[antlr-interest] Parse tree problem.

Bharath Sundararaman bharath at starthis.com
Wed Aug 4 14:16:09 PDT 2004


Hi all,

class TinyCParser extends Parser("ParseTreeDebugParser"); or
Parser("antlr.ParseTreeDebugParser"); or even Parser(ParseTreeDebugParser);
--> gives me an error saying "SEMICOLON expected after Parser". Anybody else
came across this problem?

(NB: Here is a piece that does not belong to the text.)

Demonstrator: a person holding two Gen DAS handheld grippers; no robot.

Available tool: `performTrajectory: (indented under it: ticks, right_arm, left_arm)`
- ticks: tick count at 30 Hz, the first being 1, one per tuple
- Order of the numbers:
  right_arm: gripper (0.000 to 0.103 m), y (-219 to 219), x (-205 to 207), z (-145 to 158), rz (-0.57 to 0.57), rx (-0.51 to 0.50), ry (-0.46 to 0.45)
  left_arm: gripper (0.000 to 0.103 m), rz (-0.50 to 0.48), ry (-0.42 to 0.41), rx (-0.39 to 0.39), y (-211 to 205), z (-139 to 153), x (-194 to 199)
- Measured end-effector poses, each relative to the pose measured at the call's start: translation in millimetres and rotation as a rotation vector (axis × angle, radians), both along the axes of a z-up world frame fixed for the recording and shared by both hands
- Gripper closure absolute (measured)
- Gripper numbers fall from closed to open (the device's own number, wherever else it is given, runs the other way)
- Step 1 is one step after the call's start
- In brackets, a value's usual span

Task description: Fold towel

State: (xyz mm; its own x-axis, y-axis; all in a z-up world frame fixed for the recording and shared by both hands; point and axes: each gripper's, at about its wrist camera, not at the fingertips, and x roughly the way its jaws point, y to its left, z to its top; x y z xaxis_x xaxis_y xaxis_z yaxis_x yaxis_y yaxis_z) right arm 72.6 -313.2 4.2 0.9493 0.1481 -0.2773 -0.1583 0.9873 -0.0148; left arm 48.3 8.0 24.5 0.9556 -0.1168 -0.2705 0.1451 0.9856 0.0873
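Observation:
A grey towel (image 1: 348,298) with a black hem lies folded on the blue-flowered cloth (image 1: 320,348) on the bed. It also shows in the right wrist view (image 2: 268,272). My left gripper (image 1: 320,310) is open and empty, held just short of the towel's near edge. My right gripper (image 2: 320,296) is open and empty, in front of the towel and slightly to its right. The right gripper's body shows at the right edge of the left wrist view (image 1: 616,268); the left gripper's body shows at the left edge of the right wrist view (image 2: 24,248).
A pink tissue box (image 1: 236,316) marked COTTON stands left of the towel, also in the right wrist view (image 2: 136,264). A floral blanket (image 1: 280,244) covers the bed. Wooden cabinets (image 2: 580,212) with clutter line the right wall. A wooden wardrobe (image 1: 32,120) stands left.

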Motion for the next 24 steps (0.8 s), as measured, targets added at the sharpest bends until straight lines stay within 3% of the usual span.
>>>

I use ANTLR 2.7.3, by the way and I am following
the tutorial on http://www.antlr.org about parse trees.

Thanks!

Bharath.

-----Original Message-----
From: Tiller, Michael (M.M.) [mailto:mtiller at ford.com] 
Sent: Wednesday, August 04, 2004 12:30 PM
To: antlr-interest at yahoogroups.com
Subject: RE: [antlr-interest] 3.0 multiple language support


I want to clarify one thing.  In the current ANTLR, there already is a
special action language for building trees.  I don't have a problem with
that and I'm not suggesting that *it* be moved into a macro and put in
another file.  My point is this...it is fine to have an action language that
does all the *common* things (e.g. building trees, skipping tokens, changing
token types, etc).  But by externalizing everything that is more complicated
(looping over symbols in a symbol table, working with specialized data
structures, etc) you gain several things:

1) Language independence - The action language should have a clear mapping
to all target languages.  That mapping should include, conceptually, the
ability to do basic things like call functions/methods in the target
languages.

2) Improved readability - Sure you want the ability to put simple things
right there in the rules and you would degrade readability if you moved
those kinds of things.  But when you move more complicated stuff out of the
grammar, I think that is a good thing.

3) Not inventing another general-purpose programming language.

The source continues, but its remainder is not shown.